As hypertension progresses through absence of heart failure to presence of heart failure, all the cardiac parameters discussed above deteriorate. [22] What makes the disease require urgent intervention is the continued deterioration of the cardiac indices in the presence of high SVR. In other words, a damaged myocardium is working against a high load.

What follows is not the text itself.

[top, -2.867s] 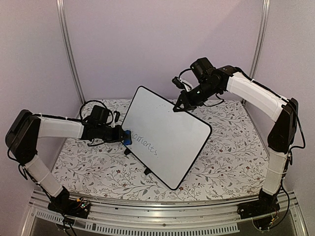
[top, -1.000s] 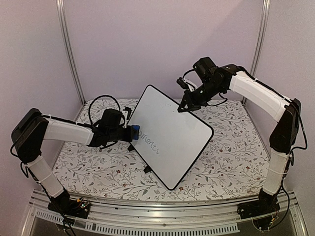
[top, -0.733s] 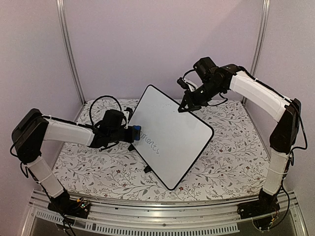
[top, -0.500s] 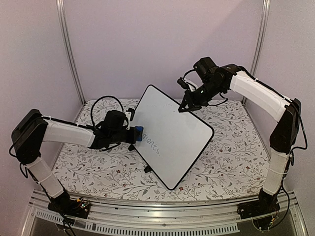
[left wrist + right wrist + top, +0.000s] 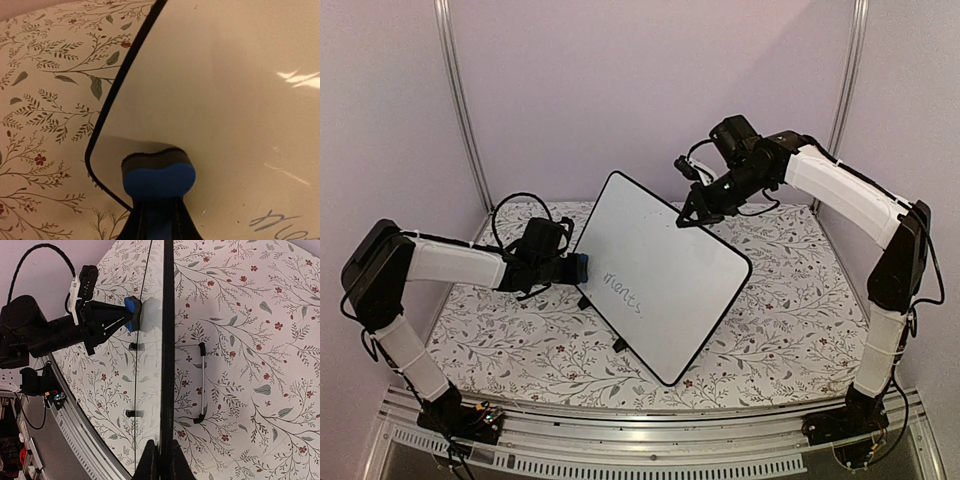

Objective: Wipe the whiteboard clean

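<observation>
The whiteboard [image 5: 665, 265] stands tilted on the table, with grey handwriting [image 5: 623, 290] near its lower left. My left gripper [image 5: 569, 269] is shut on a small blue eraser [image 5: 580, 268], whose dark felt face presses against the board's left corner. In the left wrist view the eraser [image 5: 158, 175] sits on the whiteboard [image 5: 225, 90] just inside the black frame, and the handwriting [image 5: 280, 223] shows at lower right. My right gripper [image 5: 688, 218] is shut on the board's top edge. In the right wrist view the gripper [image 5: 161, 462] pinches the whiteboard [image 5: 167, 340], seen edge-on.
A floral cloth [image 5: 500, 340] covers the table. The board's small black feet [image 5: 619, 346] rest on it, and a wire prop [image 5: 201, 382] lies behind the board. An aluminium rail [image 5: 650, 455] runs along the near edge, with upright posts [image 5: 460, 100] at the back.
My left gripper slid the eraser right over the start of the writing, then back left to the board's edge. The first letters are wiped away. The right gripper kept its hold.
</observation>
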Robot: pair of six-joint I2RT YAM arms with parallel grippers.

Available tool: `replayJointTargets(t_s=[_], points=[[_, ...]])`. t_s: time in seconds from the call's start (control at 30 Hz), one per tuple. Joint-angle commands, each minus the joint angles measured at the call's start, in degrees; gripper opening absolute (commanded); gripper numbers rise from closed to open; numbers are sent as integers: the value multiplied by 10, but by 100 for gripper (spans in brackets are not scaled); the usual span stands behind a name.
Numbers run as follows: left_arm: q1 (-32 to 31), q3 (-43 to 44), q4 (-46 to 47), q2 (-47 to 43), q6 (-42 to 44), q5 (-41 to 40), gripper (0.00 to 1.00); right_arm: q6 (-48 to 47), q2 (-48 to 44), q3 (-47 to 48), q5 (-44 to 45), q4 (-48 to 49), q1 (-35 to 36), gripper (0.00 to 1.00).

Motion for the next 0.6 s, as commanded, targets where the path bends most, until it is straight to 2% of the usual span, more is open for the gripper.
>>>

Classes of anti-hypertensive drugs

The classes of drugs currently available for treatment of hypertension are as follows:

  • Thiazide diuretics
  • Thiazide-related diuretics - indapamide, chlorthalidone
  • Beta-blockers especially atenolol, propranolol, carvedilol, metoprolol
  • Calcium-channel antagonists
  • Dihydropyridines-nifedipine, amlodipine, isradipine, felodipine
  • Nondihydropyridines-verapamil, diltiazem
  • Centrally acting drugs, e.g., alpha-methyl-dopa and clonidine
  • Other peripheral vasodilators, e.g., hydralazine, minoxidil
  • Alpha-adrenoceptor blocking drugs, e.g., prazosin, terazosin, doxazosin
  • Angiotensin converting enzyme (ACE) inhibitors especially lisinopril, ramipril
  • Angiotensin-II receptor blockers (ARBs) - losartan, candesartan, telmisartan, valsartan
  • Renin inhibitors, e.g., aliskiren.


All these drugs reduce the BP through several mechanisms mostly through reduction of SVR, but sometimes through reduction of cardiac output/index or both.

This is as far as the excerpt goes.